Per il resto Faraone conferma di avere ottenuto appoggio elettorale da Arnone che avrebbe anche voluto mettere mano al portafogli. Faraone, però, lo avrebbe stoppato: “Una volta passò, era col Suv, e tirò fuori una busta dalle calze. Mi disse ‘tieni questi sono per la picciuttedda’. L’ho lasciato in asso e me ne sono andato, non so neanche il contenuto della busta. Immagino che serviva per organizzare qualche manifestazione”.
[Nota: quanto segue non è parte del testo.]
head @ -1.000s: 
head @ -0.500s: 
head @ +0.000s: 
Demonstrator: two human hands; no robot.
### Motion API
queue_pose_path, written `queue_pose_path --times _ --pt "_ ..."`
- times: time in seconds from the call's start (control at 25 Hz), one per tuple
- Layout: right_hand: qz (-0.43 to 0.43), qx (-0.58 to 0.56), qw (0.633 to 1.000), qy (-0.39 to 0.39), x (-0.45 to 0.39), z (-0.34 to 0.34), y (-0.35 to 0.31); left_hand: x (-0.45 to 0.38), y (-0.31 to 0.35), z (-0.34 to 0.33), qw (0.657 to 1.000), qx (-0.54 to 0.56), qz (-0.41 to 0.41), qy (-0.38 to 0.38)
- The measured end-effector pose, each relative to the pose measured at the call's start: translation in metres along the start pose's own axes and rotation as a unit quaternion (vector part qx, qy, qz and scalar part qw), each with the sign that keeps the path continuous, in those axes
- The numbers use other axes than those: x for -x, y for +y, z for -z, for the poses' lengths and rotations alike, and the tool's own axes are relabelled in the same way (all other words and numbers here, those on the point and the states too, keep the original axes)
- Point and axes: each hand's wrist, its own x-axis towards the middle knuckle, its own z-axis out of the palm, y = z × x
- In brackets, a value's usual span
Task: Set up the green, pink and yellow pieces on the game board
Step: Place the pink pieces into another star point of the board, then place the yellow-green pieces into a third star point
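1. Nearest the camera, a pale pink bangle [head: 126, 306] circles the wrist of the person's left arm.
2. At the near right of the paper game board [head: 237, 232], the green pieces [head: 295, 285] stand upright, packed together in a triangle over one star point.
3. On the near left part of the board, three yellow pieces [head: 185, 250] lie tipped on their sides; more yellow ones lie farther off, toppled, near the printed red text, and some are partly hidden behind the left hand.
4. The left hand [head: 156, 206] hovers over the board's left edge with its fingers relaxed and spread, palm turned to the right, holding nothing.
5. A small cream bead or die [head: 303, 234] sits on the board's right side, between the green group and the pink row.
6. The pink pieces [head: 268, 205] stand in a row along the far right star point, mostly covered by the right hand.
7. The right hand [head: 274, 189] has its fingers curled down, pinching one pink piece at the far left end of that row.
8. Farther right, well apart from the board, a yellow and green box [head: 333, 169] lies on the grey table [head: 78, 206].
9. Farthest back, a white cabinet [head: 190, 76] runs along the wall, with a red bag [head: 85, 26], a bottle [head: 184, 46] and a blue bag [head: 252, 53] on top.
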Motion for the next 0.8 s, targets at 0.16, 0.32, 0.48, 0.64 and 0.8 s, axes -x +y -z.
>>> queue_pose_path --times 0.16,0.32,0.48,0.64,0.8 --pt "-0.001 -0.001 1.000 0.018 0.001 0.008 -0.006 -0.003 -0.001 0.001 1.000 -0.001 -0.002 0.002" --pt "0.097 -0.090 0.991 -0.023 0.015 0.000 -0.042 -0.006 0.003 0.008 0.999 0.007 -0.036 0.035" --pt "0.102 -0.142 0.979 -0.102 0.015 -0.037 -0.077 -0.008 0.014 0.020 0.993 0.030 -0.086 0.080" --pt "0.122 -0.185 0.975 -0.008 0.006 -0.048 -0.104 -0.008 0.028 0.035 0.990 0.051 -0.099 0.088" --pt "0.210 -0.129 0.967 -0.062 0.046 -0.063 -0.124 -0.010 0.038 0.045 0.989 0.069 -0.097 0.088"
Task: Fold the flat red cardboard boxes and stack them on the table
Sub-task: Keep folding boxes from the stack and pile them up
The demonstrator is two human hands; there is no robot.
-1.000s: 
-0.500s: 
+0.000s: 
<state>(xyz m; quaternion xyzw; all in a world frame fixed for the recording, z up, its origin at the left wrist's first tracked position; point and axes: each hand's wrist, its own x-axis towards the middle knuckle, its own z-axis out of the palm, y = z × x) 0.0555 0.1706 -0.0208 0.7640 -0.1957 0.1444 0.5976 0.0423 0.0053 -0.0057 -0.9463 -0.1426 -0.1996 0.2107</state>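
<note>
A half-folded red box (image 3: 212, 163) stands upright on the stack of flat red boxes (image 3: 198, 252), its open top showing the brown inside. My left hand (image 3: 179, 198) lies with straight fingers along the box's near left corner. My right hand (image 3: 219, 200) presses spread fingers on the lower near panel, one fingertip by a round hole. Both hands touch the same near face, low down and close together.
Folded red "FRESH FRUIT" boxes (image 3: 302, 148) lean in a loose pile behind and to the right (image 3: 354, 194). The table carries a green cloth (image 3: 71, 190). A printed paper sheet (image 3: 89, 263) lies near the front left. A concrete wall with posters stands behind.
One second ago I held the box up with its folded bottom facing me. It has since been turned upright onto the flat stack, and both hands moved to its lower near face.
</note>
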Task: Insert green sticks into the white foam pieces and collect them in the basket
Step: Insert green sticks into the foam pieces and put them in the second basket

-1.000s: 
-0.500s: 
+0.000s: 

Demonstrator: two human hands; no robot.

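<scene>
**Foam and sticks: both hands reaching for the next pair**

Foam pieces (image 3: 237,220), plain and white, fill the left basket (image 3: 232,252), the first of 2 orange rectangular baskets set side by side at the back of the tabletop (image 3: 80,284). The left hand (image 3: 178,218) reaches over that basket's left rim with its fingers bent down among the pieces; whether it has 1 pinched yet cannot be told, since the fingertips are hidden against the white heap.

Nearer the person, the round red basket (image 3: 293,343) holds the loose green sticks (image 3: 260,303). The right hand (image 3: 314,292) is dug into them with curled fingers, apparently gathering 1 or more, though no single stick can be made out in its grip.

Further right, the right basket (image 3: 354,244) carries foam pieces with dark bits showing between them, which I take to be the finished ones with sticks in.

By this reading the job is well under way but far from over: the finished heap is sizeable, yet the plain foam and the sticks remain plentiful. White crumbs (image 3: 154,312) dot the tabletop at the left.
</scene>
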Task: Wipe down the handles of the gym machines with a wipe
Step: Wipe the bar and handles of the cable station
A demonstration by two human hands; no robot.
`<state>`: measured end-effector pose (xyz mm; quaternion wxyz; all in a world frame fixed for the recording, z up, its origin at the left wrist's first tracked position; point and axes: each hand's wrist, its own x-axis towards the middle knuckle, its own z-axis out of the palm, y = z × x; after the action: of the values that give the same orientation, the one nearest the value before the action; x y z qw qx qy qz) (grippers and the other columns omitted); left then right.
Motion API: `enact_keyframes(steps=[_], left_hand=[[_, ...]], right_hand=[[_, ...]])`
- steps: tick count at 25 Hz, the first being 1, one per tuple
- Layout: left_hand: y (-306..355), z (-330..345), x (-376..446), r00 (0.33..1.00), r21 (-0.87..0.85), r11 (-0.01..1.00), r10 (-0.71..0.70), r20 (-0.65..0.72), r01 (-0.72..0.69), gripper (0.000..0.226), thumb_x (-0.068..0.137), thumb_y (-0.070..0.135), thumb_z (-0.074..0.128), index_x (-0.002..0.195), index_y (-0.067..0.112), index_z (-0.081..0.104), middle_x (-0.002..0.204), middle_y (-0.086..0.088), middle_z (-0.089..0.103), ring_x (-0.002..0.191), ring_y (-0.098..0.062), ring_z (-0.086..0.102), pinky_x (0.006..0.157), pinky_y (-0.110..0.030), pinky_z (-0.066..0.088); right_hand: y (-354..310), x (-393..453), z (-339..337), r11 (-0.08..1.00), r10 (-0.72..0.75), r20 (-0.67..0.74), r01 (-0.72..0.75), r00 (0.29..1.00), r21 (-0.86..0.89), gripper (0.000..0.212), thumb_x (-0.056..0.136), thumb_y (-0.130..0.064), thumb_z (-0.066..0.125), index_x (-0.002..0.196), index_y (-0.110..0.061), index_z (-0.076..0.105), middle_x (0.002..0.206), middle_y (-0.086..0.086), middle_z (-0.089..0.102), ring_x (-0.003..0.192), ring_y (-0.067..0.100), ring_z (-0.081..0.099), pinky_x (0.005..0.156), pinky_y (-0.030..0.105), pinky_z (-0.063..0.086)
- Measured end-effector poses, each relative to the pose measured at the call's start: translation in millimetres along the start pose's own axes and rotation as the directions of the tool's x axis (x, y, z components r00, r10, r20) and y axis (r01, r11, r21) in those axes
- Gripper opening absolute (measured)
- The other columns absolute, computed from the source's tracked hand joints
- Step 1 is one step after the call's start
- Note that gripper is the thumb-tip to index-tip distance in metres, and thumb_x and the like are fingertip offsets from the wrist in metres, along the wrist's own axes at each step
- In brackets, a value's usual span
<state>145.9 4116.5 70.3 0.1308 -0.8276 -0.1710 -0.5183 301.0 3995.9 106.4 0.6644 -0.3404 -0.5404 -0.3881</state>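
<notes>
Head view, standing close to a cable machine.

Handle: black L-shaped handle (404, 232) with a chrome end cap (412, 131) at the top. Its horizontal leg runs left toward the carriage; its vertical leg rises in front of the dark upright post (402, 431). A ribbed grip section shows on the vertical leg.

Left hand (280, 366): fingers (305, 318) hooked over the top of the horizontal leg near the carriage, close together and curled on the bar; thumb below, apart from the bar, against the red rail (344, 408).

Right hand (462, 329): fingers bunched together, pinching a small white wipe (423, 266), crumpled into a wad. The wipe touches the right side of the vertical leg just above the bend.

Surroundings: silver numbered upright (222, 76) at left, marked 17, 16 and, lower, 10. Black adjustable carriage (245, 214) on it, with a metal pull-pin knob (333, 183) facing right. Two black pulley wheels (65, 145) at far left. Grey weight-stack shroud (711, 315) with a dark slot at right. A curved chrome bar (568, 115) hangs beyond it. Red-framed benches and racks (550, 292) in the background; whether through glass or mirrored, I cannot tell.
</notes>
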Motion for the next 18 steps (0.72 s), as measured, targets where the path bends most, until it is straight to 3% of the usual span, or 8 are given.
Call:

Faraone si spendeva per sé, quando si candidava in prima persona, ma anche per gli altri. Come quando “abbiamo sostenuto il senatore Beppe Lumia e quando Lumia ha fatto votare Michela Stancheris”. La picciuttedda di cui parlava Arnone, secondo Faraone, era proprio l’ex segretaria di Rosario Crocetta ed ex assessore regionale al Turismo, candidata con il Pd alle elezioni europee: “Mi sono confrontato con Lumia. Gli chiesi come mi dovevo comportare se qualcuno, come Arnone, si voleva mettere a disposizione”. Doveva o meno prendere soldi? La risposta di Lumia fu secca: “MI disse no, assolutamente no”.
I rapporti con il boss
Nelle conversazioni intercettate dell’inchiesta Apocalisse faceva capolino il nome di Faraone. Ne parlava Francesco D’Alessandro, tornato in manette nel 2014 dopo avere finito di scontare una precedente condanna. D’Alessandro sosteneva di essere andato a trovare il politico negli uffici della Commissione urbanistica del Comune: “Non è vero, l’ho incontrato al bar. Lo conoscevo da ragazzino. Mi sembrava un pensionato, mi parlava di problemi economici. Gli compravo le sigarette, il caffè. Maledetto quando gli ho offerto la prima volta il caffè. Una volta mi ha chiamato e gli ho lasciato cinquanta euro dal fruttivendolo, mi diceva che non poteva vivere. Se avessi saputo chi era neanche dalla strada sarei passato”.
Le accuse del pentito
Giovanni Vitale, il neo pentito del clan di Resuttana, ha riconosciuto Faraone in foto. Di lui ha detto che si trattava di un soggetto che chiedeva soldi per via di alcuni debiti. Lo avrebbe incontrato assieme a Giuseppe Fricano, allora reggente del mandamento del clan. “Non lo conosco – attacca Faraone -, mai visto. Io problemi economici? Ringraziando Dio non ne ho mai avuti. Mai un debito. Uno arriva e dice che mi conosce… lui, Fricano o come cavolo si chiama. Mettetemi a confronto con queste persone. Portateli in aula”.
Una manciata di voti
Infine Fraone torna a parlare di preferenze elettorali. Per sgombrare il campo dal sospetto che possa avere ricevuto l’appoggio del clan mafioso il politico, con lungo passato di funzionario dell’Esa, l’Ente per lo sviluppo agricolo, snocciola cifre: “Alle comunali ho preso trecento voti da Pallavicino a viale Strasburgo. Alle regionali ho preso mille e 300 voti in tutta la città… in una sezione manco ho preso i voti di mia sorella che ha sbagliato. C’ero Faraone io, con il Megafono e Faraone l’altro, Davide, con il Pd”.